Page:Féval - Le Loup blanc, 1883.djvu/213

La bibliothèque libre.
Cette page a été validée par deux contributeurs.

— Et a-t-il conservé la mémoire des faits depuis longtemps passés ?

— Il se souvient de tout.

— Il faut que je le voie ! s’écria Jude.

Un tremblement agita le corps de Pelo Rouan.

— Voir Jean Blanc ! dit-il d’une voix étrange ; il y a bien longtemps que personne n’a pu se vanter de l’avoir rencontré face à face. Croyez-moi, contentez-vous de m’interroger moi-même et ne cherchez pas à rejoindre Jean Blanc.

— Mais il me dirait peut-être…

— Rien que je ne puisse vous apprendre.

— Vous n’êtes pas dans sa peau, que diable ! s’écria Jude que l’impatience reprenait.

— Il m’a tant de fois ouvert son cœur et ses souvenirs ! répondit le charbonnier avec douceur. Écoutez. Voulez-vous que je vous raconte le lâche assassinat de l’étang de la Tremlays ? J’en sais les moindres circonstances.
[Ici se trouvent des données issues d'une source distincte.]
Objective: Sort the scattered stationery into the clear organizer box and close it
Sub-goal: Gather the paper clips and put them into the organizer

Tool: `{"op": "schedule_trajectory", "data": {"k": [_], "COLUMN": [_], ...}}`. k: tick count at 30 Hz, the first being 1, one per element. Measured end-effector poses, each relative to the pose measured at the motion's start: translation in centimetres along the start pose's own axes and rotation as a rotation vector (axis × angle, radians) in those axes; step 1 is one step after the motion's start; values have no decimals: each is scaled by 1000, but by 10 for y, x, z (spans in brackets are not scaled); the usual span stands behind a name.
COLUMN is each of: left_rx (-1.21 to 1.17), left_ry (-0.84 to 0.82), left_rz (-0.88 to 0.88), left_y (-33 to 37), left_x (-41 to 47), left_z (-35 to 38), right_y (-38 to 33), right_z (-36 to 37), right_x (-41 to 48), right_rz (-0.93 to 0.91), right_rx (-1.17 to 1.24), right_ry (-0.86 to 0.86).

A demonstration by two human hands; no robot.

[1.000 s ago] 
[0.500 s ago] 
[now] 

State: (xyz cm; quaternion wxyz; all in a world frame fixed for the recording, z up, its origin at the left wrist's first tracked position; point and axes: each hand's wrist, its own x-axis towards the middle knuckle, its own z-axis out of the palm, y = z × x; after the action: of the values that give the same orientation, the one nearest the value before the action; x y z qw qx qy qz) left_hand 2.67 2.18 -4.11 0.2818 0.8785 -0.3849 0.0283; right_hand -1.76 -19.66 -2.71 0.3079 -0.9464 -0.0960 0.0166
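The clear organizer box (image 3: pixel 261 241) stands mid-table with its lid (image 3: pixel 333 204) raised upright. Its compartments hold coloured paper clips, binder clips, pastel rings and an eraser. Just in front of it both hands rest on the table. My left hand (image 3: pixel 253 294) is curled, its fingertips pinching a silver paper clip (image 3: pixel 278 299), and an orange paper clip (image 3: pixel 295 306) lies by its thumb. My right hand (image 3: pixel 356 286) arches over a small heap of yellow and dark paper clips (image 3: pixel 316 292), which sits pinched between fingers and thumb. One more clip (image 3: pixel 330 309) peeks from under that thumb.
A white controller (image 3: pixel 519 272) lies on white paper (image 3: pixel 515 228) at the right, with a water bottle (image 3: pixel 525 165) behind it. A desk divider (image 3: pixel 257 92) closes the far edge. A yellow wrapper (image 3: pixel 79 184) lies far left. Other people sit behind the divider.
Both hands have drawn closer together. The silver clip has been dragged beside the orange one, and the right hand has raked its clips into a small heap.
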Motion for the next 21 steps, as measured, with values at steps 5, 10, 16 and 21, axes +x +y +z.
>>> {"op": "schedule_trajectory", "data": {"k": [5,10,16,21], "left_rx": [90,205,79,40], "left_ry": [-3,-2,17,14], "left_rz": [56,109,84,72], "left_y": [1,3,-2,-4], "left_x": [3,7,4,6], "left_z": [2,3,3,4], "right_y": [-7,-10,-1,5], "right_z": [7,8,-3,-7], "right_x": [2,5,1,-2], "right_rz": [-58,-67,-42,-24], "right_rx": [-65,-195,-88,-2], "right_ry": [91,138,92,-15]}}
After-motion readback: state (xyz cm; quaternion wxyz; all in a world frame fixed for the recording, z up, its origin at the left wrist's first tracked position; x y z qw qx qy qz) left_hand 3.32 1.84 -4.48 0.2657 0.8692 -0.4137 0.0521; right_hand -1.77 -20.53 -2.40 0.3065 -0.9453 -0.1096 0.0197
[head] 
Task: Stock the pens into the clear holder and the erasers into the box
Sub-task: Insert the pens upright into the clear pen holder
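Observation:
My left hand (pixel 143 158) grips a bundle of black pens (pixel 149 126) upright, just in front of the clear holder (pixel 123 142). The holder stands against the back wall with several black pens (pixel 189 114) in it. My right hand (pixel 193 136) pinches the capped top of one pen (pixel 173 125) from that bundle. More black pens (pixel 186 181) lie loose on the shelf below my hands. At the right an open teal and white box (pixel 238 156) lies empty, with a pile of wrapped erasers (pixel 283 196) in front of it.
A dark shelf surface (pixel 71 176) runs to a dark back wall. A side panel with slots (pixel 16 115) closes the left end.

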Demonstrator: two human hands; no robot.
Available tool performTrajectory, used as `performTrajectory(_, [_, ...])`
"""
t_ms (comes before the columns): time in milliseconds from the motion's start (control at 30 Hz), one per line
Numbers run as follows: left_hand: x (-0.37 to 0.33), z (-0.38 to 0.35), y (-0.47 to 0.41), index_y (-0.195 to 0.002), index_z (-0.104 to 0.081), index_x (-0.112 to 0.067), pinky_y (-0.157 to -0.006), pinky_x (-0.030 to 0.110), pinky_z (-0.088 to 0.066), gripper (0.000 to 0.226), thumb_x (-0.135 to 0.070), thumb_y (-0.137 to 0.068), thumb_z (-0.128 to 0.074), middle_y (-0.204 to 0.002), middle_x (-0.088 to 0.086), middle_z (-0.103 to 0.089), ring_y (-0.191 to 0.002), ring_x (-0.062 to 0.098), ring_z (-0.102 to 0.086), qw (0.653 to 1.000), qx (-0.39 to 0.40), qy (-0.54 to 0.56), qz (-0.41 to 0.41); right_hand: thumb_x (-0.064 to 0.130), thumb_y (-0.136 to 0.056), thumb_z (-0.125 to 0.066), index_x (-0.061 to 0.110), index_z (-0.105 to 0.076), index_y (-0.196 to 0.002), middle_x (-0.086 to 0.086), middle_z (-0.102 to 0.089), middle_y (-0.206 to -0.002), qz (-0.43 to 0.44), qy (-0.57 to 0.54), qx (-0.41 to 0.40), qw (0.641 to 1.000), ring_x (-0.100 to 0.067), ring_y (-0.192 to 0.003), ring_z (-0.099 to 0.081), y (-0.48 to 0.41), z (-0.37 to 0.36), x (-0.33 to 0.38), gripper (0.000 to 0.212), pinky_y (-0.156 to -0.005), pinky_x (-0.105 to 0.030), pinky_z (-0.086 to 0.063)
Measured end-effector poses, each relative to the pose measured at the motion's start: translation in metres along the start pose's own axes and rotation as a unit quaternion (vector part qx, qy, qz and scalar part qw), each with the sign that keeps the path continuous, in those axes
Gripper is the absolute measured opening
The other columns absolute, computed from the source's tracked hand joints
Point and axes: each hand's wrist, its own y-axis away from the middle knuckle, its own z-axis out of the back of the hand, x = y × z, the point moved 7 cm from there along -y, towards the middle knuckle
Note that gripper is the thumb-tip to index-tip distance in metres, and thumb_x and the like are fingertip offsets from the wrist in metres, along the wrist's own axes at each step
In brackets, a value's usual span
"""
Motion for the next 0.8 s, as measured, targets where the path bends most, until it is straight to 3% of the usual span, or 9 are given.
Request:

Il me semble voir l’infâme Hervé de Vaunoy.

— Contez ! contez ! interrompit Jude avidement ; je ne hais pas encore assez cet homme.

Pelo Rouan raconta dans le plus minutieux détail le meurtre infâme dont Vaunoy s’était rendu coupable sur la personne d’un enfant de cinq ans, petits-fils de son bienfaiteur. Il parla longtemps, et Jude l’écouta constamment avec une religieuse attention. La mort de Loup, le chien fidèle, arracha une larme au vieil écuyer et l’arrivée de l’albinos, sautant au milieu de l’étang pour sauver le petit Georges, lui fit pousser un cri d’enthousiasme.